Fractions with Different Denominators:

To add or subtract fractions with different denominators, first, change them into equivalent fractions.

Example 2

i. \(\frac{3}{5} \: + \: \frac{1}{2} \)

Solution

The denominators are 5 and 2.

The LCM of 5 and 2  =  10.

Change \(\frac{3}{5} \scriptsize \: and \: \normalsize \frac{1}{2} \) to equivalent fraction using the 

LCM 10 as new denominator.

\(\frac{3}{5}\\ = \frac{3\: \times \: 2 }{5 \: \times \: 2} \\= \frac{6}{10}\)

also,

\(\frac{1}{2} \\ = \frac{1\: \times \: 5 }{2 \: \times \: 5} \\ = \frac{5}{10}\)

So, \(\frac{3}{5} \: +\: \frac{1}{2} \\ = \frac{6}{10} + \frac{5}{10} \\ = \frac{11}{10} \scriptsize = 1 \normalsize \frac{1}{10}\)

ii. \(\frac{1}{4} + \frac{2}{3} + \frac{4}{6} \)

The LCM of 4, 3 and 6  =  12

So, \(\frac{1}{4} \\= \frac{1 \: \times \: 3 }{4 \: \times \: 3} \\= \frac{3}{12}\)

\(\frac{2}{3} \\ = \frac{2 \: \times \: 4 }{3 \: \times \: 4} \\= \frac{8}{12}\)

\(\frac{4}{6} \\ = \frac{4 \: \times\: 2 }{6 \: \times \: 2} = \frac{8}{12}\)

Therefore, \(\frac{1}{4} \: + \: \frac{2}{3} \: + \: \frac{4}{6} \)

= \(\frac{3}{12} \: + \: \frac{8}{12} \: + \: \frac{8}{12}\\ = \frac{19}{12} \\ = \scriptsize 1 \normalsize \frac{7}{12} \)

iii. \(\frac{2}{3} \: – \: \frac{5}{9} \)

The LCM of 3 and 9  =   9

Because 3 goes in 9 and 9 goes in 9.

So, \(\frac{2}{3} = \frac{2 \: \times \: 3 }{3 \: \times \: 3} = \frac{6}{9}\)

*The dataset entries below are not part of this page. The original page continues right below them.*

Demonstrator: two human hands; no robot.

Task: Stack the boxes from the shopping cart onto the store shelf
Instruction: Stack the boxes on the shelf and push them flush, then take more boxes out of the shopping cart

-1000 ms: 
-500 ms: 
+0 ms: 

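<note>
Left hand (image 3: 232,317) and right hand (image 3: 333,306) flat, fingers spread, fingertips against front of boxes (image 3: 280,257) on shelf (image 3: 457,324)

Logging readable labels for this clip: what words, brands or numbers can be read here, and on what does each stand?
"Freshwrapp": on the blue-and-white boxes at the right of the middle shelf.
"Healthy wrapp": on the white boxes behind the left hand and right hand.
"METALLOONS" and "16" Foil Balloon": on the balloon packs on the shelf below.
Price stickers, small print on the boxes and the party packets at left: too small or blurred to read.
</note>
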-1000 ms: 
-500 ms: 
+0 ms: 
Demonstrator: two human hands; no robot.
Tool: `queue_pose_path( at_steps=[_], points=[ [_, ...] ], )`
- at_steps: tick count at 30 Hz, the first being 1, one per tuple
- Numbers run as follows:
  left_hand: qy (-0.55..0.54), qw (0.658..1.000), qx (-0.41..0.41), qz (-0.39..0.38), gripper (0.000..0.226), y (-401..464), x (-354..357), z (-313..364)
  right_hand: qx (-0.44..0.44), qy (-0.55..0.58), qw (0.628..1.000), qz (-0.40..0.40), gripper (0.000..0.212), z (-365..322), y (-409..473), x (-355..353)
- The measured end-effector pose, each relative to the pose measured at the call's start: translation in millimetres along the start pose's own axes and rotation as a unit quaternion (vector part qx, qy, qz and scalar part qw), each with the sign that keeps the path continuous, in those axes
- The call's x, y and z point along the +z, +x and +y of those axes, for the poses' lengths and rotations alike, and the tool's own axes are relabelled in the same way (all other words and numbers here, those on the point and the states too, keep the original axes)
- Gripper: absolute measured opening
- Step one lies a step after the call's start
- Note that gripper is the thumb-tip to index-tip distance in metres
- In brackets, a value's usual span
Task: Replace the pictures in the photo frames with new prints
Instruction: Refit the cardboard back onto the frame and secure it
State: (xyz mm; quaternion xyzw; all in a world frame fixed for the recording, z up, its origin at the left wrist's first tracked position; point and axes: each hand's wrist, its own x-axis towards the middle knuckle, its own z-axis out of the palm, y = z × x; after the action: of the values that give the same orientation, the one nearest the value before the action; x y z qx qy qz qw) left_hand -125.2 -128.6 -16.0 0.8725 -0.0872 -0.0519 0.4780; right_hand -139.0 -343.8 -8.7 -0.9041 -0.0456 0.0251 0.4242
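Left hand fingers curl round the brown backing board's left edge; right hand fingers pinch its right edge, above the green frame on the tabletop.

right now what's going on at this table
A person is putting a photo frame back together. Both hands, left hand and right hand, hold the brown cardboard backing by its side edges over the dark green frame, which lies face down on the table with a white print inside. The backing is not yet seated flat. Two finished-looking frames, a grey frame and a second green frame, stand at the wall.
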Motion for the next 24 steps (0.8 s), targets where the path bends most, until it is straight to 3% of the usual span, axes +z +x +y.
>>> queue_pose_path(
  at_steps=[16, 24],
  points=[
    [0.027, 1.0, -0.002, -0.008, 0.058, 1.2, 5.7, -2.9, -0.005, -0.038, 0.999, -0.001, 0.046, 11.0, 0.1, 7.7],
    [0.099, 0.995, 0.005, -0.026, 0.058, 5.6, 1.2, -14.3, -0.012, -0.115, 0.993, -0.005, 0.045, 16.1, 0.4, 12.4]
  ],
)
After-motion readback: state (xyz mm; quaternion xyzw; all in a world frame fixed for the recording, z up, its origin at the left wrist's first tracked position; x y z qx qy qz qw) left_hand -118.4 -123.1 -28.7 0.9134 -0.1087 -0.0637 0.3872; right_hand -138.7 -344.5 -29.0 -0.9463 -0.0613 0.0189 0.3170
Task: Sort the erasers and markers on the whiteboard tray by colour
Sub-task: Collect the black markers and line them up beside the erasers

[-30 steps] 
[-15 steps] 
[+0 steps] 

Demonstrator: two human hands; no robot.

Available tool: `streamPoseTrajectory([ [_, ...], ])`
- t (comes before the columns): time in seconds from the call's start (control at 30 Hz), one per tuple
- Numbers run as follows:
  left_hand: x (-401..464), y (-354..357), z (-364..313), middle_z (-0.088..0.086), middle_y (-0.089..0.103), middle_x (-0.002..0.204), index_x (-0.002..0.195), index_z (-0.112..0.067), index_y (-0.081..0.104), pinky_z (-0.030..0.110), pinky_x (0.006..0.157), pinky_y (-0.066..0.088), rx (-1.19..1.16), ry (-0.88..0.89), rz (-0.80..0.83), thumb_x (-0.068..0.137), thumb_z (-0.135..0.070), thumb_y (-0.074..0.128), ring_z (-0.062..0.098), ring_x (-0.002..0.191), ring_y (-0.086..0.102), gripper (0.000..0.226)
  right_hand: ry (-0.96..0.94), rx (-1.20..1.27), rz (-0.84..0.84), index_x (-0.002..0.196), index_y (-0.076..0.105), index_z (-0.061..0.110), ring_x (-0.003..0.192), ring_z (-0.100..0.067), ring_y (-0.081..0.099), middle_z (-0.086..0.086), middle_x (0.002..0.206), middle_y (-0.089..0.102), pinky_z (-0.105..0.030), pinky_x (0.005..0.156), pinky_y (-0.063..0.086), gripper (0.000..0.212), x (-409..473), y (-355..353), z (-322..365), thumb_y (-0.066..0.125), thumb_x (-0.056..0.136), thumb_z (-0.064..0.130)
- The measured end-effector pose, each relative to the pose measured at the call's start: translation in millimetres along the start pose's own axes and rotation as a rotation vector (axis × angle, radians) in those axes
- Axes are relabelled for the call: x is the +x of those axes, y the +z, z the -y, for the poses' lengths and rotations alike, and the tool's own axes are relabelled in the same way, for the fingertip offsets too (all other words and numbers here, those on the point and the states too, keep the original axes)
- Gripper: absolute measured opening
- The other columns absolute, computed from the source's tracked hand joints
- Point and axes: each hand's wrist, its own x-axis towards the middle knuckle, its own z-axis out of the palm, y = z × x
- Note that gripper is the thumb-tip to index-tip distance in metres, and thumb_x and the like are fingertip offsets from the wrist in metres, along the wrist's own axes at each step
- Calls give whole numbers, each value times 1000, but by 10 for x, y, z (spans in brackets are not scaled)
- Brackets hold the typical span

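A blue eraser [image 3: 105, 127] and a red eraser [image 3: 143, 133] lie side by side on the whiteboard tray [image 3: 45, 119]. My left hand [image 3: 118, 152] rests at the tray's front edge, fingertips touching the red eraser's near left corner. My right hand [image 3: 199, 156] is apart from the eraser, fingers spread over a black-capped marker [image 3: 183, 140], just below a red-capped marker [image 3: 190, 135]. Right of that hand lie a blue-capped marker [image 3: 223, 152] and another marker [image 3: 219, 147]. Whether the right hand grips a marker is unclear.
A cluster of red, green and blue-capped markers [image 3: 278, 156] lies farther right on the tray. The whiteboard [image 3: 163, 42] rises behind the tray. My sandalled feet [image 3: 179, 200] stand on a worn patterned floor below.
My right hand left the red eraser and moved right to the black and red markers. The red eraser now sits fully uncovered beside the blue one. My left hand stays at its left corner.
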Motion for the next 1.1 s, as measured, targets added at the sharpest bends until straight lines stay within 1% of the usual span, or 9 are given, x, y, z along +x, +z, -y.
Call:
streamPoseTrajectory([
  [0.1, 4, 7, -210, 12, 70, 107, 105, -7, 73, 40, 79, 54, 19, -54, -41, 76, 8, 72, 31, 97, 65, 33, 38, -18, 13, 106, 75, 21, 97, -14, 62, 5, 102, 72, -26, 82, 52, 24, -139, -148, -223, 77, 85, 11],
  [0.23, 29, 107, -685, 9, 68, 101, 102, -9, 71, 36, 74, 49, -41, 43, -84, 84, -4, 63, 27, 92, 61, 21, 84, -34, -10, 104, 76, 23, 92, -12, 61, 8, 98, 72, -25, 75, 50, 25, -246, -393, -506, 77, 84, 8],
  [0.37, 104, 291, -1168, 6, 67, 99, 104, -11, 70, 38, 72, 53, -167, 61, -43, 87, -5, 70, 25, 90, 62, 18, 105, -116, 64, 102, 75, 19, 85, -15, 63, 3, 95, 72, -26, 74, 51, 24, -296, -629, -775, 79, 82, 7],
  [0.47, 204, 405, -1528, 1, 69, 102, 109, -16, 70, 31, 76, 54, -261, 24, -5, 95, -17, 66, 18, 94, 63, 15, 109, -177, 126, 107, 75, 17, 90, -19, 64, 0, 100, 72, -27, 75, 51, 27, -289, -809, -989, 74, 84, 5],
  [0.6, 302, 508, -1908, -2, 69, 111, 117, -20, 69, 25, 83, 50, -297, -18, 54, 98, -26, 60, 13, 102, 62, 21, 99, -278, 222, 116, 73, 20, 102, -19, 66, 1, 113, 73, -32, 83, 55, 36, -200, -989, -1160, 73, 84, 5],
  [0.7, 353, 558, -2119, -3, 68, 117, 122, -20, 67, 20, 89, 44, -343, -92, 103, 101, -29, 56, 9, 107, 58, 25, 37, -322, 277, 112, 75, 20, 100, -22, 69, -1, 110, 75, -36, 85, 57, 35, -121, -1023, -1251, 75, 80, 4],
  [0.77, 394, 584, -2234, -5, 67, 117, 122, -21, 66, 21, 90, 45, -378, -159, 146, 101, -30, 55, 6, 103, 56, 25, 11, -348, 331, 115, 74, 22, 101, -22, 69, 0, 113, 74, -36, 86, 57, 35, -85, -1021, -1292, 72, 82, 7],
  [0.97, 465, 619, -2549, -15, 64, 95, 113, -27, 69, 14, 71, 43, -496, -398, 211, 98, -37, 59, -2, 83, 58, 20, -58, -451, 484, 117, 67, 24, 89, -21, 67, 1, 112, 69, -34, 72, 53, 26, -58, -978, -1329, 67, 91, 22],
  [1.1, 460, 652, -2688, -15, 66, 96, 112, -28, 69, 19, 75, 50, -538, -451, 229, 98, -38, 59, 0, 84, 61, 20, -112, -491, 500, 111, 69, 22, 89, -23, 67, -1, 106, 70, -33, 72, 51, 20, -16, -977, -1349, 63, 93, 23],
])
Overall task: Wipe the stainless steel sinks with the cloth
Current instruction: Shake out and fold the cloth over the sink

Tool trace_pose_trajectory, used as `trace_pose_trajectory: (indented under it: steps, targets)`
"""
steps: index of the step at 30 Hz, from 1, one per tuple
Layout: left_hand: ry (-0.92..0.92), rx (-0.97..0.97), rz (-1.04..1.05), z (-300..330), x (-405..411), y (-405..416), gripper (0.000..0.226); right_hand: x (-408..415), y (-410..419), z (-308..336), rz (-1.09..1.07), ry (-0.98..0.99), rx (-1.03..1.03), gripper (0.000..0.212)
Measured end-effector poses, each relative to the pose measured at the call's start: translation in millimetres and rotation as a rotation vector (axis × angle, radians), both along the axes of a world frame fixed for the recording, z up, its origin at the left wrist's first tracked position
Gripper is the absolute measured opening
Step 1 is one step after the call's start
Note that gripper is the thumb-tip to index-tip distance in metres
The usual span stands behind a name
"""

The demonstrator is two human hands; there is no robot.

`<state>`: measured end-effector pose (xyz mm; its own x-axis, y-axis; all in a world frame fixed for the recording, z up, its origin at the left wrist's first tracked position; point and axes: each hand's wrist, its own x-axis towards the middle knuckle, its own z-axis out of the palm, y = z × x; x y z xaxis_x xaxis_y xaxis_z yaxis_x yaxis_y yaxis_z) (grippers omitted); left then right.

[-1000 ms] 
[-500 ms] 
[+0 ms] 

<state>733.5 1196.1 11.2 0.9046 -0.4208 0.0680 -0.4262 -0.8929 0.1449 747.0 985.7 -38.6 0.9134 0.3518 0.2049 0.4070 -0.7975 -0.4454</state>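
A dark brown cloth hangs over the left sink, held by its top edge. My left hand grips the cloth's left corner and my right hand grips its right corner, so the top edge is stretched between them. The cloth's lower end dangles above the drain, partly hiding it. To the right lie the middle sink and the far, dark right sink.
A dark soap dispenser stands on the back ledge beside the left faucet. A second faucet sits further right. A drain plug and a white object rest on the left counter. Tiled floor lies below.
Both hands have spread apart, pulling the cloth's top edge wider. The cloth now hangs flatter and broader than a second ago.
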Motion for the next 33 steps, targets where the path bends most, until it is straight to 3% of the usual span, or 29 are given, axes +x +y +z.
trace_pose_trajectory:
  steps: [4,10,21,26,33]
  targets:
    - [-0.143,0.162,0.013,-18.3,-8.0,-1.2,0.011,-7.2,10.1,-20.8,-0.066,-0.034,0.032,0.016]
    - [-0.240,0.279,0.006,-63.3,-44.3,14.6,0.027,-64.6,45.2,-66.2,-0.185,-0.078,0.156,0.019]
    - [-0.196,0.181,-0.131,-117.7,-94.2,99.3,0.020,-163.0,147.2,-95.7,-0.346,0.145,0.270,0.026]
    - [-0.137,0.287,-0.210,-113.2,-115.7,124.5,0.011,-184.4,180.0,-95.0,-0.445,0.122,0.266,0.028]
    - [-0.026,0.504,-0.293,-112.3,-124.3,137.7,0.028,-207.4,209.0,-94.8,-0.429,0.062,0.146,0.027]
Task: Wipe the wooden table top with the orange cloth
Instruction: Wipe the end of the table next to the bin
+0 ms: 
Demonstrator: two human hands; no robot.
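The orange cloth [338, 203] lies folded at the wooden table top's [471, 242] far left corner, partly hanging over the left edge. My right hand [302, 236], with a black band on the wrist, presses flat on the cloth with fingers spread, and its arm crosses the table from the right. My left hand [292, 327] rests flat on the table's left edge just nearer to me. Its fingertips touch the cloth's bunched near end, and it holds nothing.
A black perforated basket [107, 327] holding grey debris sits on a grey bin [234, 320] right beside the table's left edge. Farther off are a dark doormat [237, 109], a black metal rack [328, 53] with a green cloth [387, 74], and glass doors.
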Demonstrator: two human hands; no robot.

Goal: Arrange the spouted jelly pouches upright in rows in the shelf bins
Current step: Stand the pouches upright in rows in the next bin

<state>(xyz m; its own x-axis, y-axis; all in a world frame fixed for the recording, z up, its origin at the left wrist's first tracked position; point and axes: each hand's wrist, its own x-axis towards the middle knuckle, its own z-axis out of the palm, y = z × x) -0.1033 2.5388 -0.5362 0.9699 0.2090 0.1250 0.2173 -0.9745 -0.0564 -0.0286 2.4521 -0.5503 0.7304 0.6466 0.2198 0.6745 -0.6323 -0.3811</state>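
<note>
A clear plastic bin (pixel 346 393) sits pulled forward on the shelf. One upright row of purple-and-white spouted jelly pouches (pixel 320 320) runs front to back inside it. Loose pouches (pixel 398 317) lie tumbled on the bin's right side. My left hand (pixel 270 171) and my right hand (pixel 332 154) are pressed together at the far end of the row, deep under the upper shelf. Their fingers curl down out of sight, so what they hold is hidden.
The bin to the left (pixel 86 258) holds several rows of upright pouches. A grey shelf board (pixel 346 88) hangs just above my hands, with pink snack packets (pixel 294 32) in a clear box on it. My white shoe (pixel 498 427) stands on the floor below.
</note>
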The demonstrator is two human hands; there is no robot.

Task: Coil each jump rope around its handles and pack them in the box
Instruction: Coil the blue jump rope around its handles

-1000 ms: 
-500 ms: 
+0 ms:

:- \(\frac{5}{9} = \frac{5 \: \times \: 1 }{9 \: \times \: 1} = \frac{5}{9}\)

So, \(\frac{2}{3} \: – \: \frac{5}{9} \\ = \frac{6}{9}\: – \: \frac{5}{9} \\ = \frac{1}{9} \)

iv. \(\frac{8}{9} \: – \: \frac{4}{5} \)

The LCM of 9 and 5   =   45

So, \(\frac{8}{9} = \frac{8 \: \times \: 5 }{9 \: \times \: 5} = \frac{40}{45}\)

:- \(\frac{4}{5} = \frac{4 \: \times \: 9 }{5 \: \times \: 9} = \frac{36}{45}\)

So, \(\frac{8}{9} \: – \: \frac{4}{5} = \frac{40}{45}\: – \: \frac{36}{45} \)

= \(\frac{4}{45}\)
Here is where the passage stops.